* What is needed: Please write out all the entries exactly, without the pictures.

* Dataset:
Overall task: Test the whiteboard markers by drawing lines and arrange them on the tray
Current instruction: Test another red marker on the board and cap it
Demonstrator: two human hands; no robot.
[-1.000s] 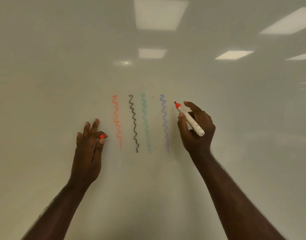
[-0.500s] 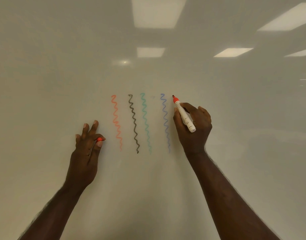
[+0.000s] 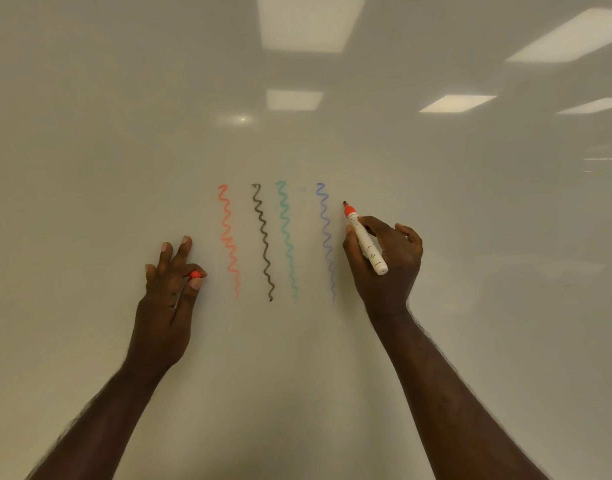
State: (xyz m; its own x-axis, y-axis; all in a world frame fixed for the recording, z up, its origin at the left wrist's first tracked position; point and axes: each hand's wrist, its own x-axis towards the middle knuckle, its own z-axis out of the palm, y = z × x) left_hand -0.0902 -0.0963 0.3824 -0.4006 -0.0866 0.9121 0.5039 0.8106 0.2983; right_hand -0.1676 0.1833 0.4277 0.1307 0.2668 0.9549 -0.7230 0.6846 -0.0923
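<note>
The whiteboard (image 3: 470, 306) fills the view. On it run several wavy vertical lines: red (image 3: 229, 240), black (image 3: 263, 242), green (image 3: 287, 240) and blue (image 3: 326, 240). My right hand (image 3: 387, 261) grips a white marker (image 3: 365, 242) with a red collar, its dark tip pointing up-left just right of the blue line's top. My left hand (image 3: 173, 271) pinches the marker's red cap (image 3: 194, 274) between thumb and forefinger, left of the red line, other fingers raised. No tray is in view.
Ceiling lights reflect in the upper part of the whiteboard. Bare board lies right of the blue line and below the drawn lines.
My right hand brought the marker up and left to the board beside the blue line's top, then shifted slightly down. My left hand with the cap barely moved.
</note>
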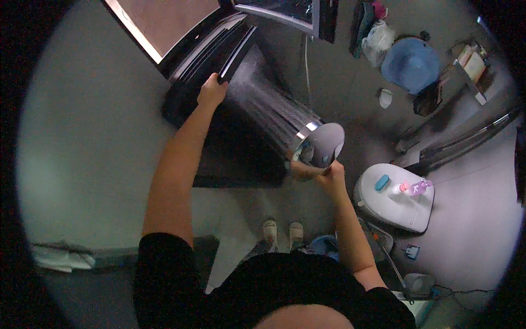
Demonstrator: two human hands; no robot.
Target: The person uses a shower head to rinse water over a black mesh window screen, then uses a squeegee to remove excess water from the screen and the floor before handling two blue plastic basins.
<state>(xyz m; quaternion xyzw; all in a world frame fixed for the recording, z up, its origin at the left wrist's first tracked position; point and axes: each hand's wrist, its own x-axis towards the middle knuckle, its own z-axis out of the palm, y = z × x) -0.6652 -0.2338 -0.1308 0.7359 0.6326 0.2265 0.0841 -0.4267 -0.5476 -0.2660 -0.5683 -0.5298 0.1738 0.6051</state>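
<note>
Head view: holds a silvery cylinder aslant between both hands, mouth low and to the right, probably for a look inside. Clasps a dark, light-edged bar at its far end with the left hand's fingers; seems to grasp the near rim with the right hand's, perhaps steadying the tilt.

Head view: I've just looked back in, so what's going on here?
The person's left hand grips a dark, straight-edged piece. The right hand is at the lower edge of the pale, round end of a tilted grey cylinder; its grip is unclear. To the right, a purple bottle and a teal item rest on a white toilet.
</note>
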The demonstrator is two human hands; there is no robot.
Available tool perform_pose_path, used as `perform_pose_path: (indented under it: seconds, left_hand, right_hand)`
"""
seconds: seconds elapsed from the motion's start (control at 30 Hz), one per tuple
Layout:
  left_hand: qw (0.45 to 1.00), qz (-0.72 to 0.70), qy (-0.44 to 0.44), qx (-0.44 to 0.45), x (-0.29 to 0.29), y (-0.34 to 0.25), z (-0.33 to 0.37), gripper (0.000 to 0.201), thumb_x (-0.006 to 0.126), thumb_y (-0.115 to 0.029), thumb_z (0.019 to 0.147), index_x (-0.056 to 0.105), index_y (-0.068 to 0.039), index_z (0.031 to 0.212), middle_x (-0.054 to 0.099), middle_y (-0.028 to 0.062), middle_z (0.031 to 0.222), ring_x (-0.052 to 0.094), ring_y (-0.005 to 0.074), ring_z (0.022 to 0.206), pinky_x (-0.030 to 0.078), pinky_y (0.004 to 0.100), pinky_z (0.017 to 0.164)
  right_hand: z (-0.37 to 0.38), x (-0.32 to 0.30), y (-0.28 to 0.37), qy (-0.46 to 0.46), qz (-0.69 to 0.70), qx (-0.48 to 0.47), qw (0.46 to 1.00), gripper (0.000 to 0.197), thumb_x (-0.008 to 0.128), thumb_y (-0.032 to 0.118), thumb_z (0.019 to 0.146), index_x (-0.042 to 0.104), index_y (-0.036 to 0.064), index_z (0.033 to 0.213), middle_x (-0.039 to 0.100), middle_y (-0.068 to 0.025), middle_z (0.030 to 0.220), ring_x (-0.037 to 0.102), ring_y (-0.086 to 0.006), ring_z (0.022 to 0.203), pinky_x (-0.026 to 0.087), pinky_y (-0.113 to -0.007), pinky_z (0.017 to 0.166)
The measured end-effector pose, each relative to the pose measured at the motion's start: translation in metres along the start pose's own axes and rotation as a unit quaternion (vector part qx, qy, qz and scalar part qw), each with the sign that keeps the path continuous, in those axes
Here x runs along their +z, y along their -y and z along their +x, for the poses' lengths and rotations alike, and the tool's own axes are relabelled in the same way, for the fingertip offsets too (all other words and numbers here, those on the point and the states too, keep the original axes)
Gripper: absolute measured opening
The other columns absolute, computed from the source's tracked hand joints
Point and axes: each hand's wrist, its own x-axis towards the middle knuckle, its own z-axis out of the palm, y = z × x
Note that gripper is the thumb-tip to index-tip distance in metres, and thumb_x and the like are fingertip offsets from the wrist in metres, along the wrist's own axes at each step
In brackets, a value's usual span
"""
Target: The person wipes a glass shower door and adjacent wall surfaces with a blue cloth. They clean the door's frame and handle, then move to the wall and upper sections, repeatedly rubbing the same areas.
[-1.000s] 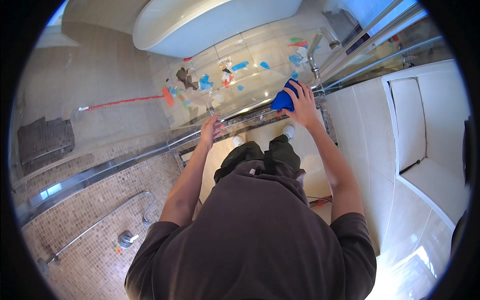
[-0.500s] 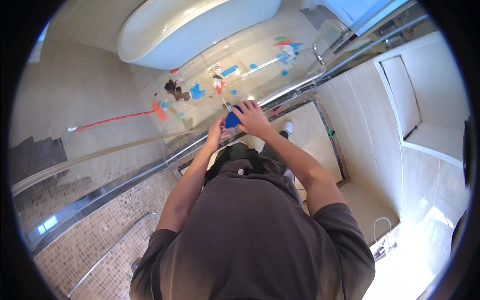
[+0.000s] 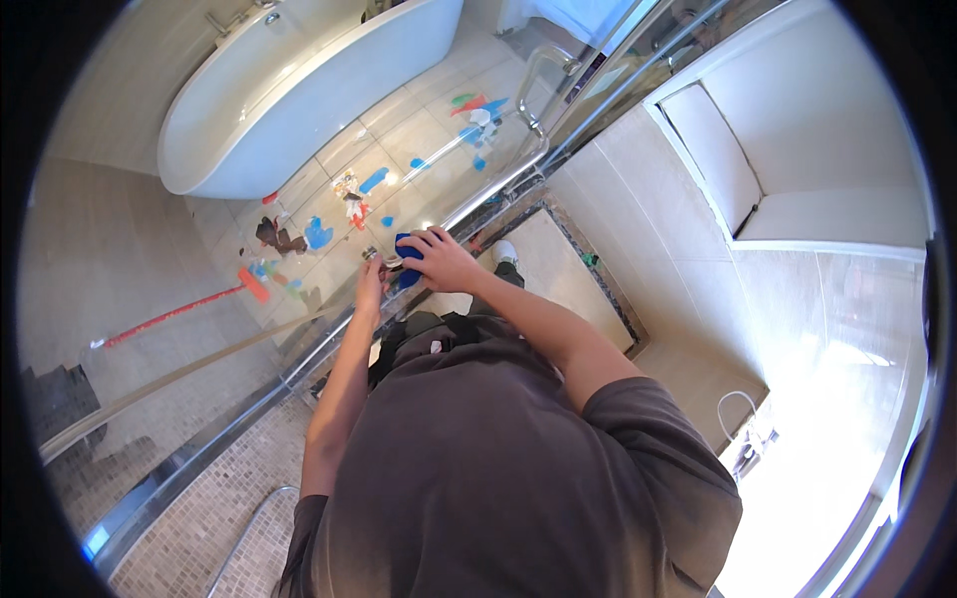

* Answer to the problem:
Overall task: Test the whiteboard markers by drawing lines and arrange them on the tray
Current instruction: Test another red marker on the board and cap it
Demonstrator: two human hands; no robot.
[-1.000s] 
[-0.500s] 
[+0.000s] 
State: (xyz m; its own x-axis, y-axis; all in a world frame fixed for the recording, z up, its origin at the left wrist's first tracked position; point and axes: each hand's wrist, its own x-axis towards the middle knuckle, its own z-axis out of the palm, y = z × x) left_hand -0.0902 -0.0963 0.3824 -0.4006 -0.0866 0.9121 0.5039 0.8106 0.2983; right_hand -0.1676 0.1833 0.4277 0.1307 0.2668 0.9549 -0.7230 0.6846 -0.0923
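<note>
The whiteboard (image 3: 470, 306) fills the view. On it run several wavy vertical lines: red (image 3: 229, 240), black (image 3: 263, 242), green (image 3: 287, 240) and blue (image 3: 326, 240). My right hand (image 3: 387, 261) grips a white marker (image 3: 365, 242) with a red collar, its dark tip pointing up-left just right of the blue line's top. My left hand (image 3: 173, 271) pinches the marker's red cap (image 3: 194, 274) between thumb and forefinger, left of the red line, other fingers raised. No tray is in view.
Ceiling lights reflect in the upper part of the whiteboard. Bare board lies right of the blue line and below the drawn lines.
My right hand brought the marker up and left to the board beside the blue line's top, then shifted slightly down. My left hand with the cap barely moved.
</note>
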Demonstrator: two human hands; no robot.
Target: The person uses a shower head to rinse water over a black mesh window screen, then uses a squeegee to remove excess water from the screen and the floor before handling two blue plastic basins.
<state>(xyz m; quaternion xyzw; all in a world frame fixed for the recording, z up, its origin at the left wrist's first tracked position; point and axes: each hand's wrist, its own x-axis towards the middle knuckle, its own z-axis out of the palm, y = z × x) -0.6652 -0.2338 -0.1308 0.7359 0.6326 0.2265 0.0841 -0.4267 -0.5476 -0.2660 -0.5683 -0.5298 0.1738 0.6051</state>
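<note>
Head view: holds a silvery cylinder aslant between both hands, mouth low and to the right, probably for a look inside. Clasps a dark, light-edged bar at its far end with the left hand's fingers; seems to grasp the near rim with the right hand's, perhaps steadying the tilt.

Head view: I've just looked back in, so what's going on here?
The person's left hand grips a dark, straight-edged piece. The right hand is at the lower edge of the pale, round end of a tilted grey cylinder; its grip is unclear. To the right, a purple bottle and a teal item rest on a white toilet.
</note>
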The demonstrator is two human hands; there is no robot.
Available tool perform_pose_path, used as `perform_pose_path: (indented under it: seconds, left_hand, right_hand)`
"""
seconds: seconds elapsed from the motion's start (control at 30 Hz), one per tuple
Layout:
  left_hand: qw (0.45 to 1.00), qz (-0.72 to 0.70), qy (-0.44 to 0.44), qx (-0.44 to 0.45), x (-0.29 to 0.29), y (-0.34 to 0.25), z (-0.33 to 0.37), gripper (0.000 to 0.201), thumb_x (-0.006 to 0.126), thumb_y (-0.115 to 0.029), thumb_z (0.019 to 0.147), index_x (-0.056 to 0.105), index_y (-0.068 to 0.039), index_z (0.031 to 0.212), middle_x (-0.054 to 0.099), middle_y (-0.028 to 0.062), middle_z (0.031 to 0.222), ring_x (-0.052 to 0.094), ring_y (-0.005 to 0.074), ring_z (0.022 to 0.206), pinky_x (-0.030 to 0.078), pinky_y (0.004 to 0.100), pinky_z (0.017 to 0.164)
  right_hand: z (-0.37 to 0.38), x (-0.32 to 0.30), y (-0.28 to 0.37), qy (-0.46 to 0.46), qz (-0.69 to 0.70), qx (-0.48 to 0.47), qw (0.46 to 1.00), gripper (0.000 to 0.197), thumb_x (-0.008 to 0.128), thumb_y (-0.032 to 0.118), thumb_z (0.019 to 0.146), index_x (-0.042 to 0.104), index_y (-0.036 to 0.064), index_z (0.033 to 0.213), middle_x (-0.039 to 0.100), middle_y (-0.068 to 0.025), middle_z (0.030 to 0.220), ring_x (-0.037 to 0.102), ring_y (-0.086 to 0.006), ring_z (0.022 to 0.203), pinky_x (-0.026 to 0.087), pinky_y (-0.113 to -0.007), pinky_z (0.017 to 0.166)
The measured end-effector pose, each relative to the pose measured at the motion's start: translation in metres along the start pose's own axes and rotation as a unit quaternion (vector part qx, qy, qz and scalar part qw), each with the sign that keeps the path continuous, in those axes
Here x runs along their +z, y along their -y and z along their +x, for the poses' lengths and rotations alike, and the tool's own axes are relabelled in the same way, for the fingertip offsets too (all other words and numbers here, those on the point and the states too, keep the original axes)
Gripper: absolute measured opening
The other columns absolute, computed from the source's tracked hand joints
Point and axes: each hand's wrist, its own x-axis towards the middle knuckle, its own z-axis out of the palm, y = z × x
Note that gripper is the thumb-tip to index-tip distance in metres, and thumb_x and the like are fingertip offsets from the wrist in metres, along the wrist's own axes at each step
In brackets, a value's usual span
"""
Target: The person wipes a glass shower door and adjacent wall surfaces with a blue cloth. They clean the door's frame and handle, then move to the wall and upper sections, repeatedly rubbing the same areas.
[-1.000s] 
[-0.500s] 
[+0.000s] 

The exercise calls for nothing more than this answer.